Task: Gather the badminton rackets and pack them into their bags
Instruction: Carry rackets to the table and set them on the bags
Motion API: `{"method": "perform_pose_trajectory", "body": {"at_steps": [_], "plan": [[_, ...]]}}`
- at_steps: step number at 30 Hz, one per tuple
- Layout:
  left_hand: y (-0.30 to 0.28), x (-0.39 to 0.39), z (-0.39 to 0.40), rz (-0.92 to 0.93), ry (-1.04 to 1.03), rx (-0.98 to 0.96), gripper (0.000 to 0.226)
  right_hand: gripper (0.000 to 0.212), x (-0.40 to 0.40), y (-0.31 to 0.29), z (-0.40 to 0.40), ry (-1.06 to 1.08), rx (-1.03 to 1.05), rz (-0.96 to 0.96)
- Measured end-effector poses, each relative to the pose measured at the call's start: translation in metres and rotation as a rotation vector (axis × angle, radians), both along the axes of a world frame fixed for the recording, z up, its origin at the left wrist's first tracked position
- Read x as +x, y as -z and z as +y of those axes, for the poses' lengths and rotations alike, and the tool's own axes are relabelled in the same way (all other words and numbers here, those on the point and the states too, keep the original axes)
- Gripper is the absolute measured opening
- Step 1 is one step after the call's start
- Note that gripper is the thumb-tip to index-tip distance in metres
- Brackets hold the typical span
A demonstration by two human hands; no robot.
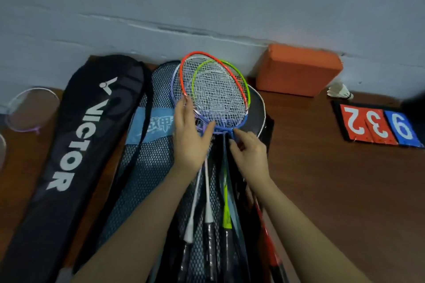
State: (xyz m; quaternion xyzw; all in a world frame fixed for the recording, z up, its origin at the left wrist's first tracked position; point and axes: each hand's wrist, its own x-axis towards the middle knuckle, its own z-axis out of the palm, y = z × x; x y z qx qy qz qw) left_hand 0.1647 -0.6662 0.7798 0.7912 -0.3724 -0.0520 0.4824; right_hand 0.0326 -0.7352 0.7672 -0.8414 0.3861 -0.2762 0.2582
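Note:
Several rackets lie stacked on a black mesh bag point(149, 167): an orange-framed racket point(184, 80), a green-framed racket point(243, 80) and a blue-purple racket point(241, 122), heads toward the wall, handles toward me. My left hand point(190, 138) lies palm down on the left rim of the heads, fingers straight, thumb across the purple frame. My right hand point(250, 156) pinches the blue-purple racket at its throat with curled fingers. A black Victor bag point(76, 135) lies to the left. Another dark bag point(258, 103) shows under the stack's right side.
A purple-framed racket point(32, 110) lies at the far left on the brown floor. An orange foam block point(296, 69) stands against the wall, with a shuttlecock point(341, 92) to its right. A flip scoreboard point(379, 126) lies at the right. The wall is close behind the racket heads.

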Motion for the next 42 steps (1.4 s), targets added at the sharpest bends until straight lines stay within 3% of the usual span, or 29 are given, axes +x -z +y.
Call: {"method": "perform_pose_trajectory", "body": {"at_steps": [6, 11, 15, 21, 32, 39, 42], "plan": [[0.029, 0.057, -0.031, -0.097, 0.175, 0.211, 0.049, 0.035, 0.058, 0.022, -0.013, 0.136, 0.009, 0.046], [0.056, 0.079, -0.031, -0.275, 0.305, 0.522, 0.055, 0.041, 0.069, 0.052, -0.022, 0.173, -0.052, 0.222], [0.062, 0.087, -0.018, -0.354, 0.379, 0.54, 0.058, 0.049, 0.064, 0.059, -0.015, 0.177, -0.095, 0.355], [0.037, 0.076, 0.019, -0.232, 0.355, 0.514, 0.051, 0.048, 0.039, 0.033, 0.011, 0.127, -0.076, 0.278], [-0.013, 0.027, 0.21, -0.25, 0.3, 0.32, 0.036, 0.026, -0.017, -0.023, 0.174, -0.032, -0.106, 0.216], [-0.001, 0.036, 0.387, -0.238, 0.156, 0.416, 0.036, 0.023, -0.01, -0.017, 0.316, -0.157, -0.009, 0.165], [0.012, 0.054, 0.456, -0.136, 0.065, 0.52, 0.029, 0.023, 0.012, -0.007, 0.369, -0.228, 0.066, 0.167]]}}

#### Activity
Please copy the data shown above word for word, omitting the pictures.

#### Answer section
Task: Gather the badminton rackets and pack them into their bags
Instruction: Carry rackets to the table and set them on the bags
Motion API: `{"method": "perform_pose_trajectory", "body": {"at_steps": [_], "plan": [[_, ...]]}}`
- at_steps: step number at 30 Hz, one per tuple
- Layout:
  left_hand: y (-0.30 to 0.28), x (-0.39 to 0.39), z (-0.39 to 0.40), rz (-0.92 to 0.93), ry (-1.04 to 1.03), rx (-0.98 to 0.96), gripper (0.000 to 0.226)
  right_hand: gripper (0.000 to 0.212), x (-0.40 to 0.40), y (-0.31 to 0.29), z (-0.40 to 0.40), ry (-1.06 to 1.08), rx (-1.03 to 1.05), rz (-0.96 to 0.96)
- Measured end-effector poses, each relative to the pose measured at the call's start: translation in metres and rotation as a rotation vector (axis × angle, radians), both along the axes of a world frame fixed for the recording, z up, its origin at the left wrist's first tracked position
- Read x as +x, y as -z and z as +y of those axes, for the poses' lengths and rotations alike, and the tool's own axes are relabelled in the same way (all other words and numbers here, those on the point and the states too, keep the original axes)
- Gripper is the absolute measured opening
- Step 1 is one step after the call's start
- Note that gripper is the thumb-tip to index-tip distance in metres
- Brackets hold the typical span
A demonstration by two human hands; no robot.
State: (xyz m; quaternion xyzw; all in a world frame fixed for the recording, z up, its origin at the left wrist's first tracked position; point and axes: each hand's wrist, its own x-axis towards the middle knuckle, its own z-axis out of the palm, y = z × x; x y z qx qy qz qw) left_hand 0.1647 -0.6662 0.7798 0.7912 -0.3724 -0.0520 0.4824; right_hand 0.0326 -0.7352 0.7672 -0.8414 0.3861 -0.2762 0.2582
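Note:
Several rackets lie stacked on a black mesh bag point(149, 167): an orange-framed racket point(184, 80), a green-framed racket point(243, 80) and a blue-purple racket point(241, 122), heads toward the wall, handles toward me. My left hand point(190, 138) lies palm down on the left rim of the heads, fingers straight, thumb across the purple frame. My right hand point(250, 156) pinches the blue-purple racket at its throat with curled fingers. A black Victor bag point(76, 135) lies to the left. Another dark bag point(258, 103) shows under the stack's right side.
A purple-framed racket point(32, 110) lies at the far left on the brown floor. An orange foam block point(296, 69) stands against the wall, with a shuttlecock point(341, 92) to its right. A flip scoreboard point(379, 126) lies at the right. The wall is close behind the racket heads.
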
Motion for the next 42 steps (1.4 s), targets added at the sharpest bends until straight lines stay within 3% of the usual span, or 29 are given, axes +x -z +y.
Call: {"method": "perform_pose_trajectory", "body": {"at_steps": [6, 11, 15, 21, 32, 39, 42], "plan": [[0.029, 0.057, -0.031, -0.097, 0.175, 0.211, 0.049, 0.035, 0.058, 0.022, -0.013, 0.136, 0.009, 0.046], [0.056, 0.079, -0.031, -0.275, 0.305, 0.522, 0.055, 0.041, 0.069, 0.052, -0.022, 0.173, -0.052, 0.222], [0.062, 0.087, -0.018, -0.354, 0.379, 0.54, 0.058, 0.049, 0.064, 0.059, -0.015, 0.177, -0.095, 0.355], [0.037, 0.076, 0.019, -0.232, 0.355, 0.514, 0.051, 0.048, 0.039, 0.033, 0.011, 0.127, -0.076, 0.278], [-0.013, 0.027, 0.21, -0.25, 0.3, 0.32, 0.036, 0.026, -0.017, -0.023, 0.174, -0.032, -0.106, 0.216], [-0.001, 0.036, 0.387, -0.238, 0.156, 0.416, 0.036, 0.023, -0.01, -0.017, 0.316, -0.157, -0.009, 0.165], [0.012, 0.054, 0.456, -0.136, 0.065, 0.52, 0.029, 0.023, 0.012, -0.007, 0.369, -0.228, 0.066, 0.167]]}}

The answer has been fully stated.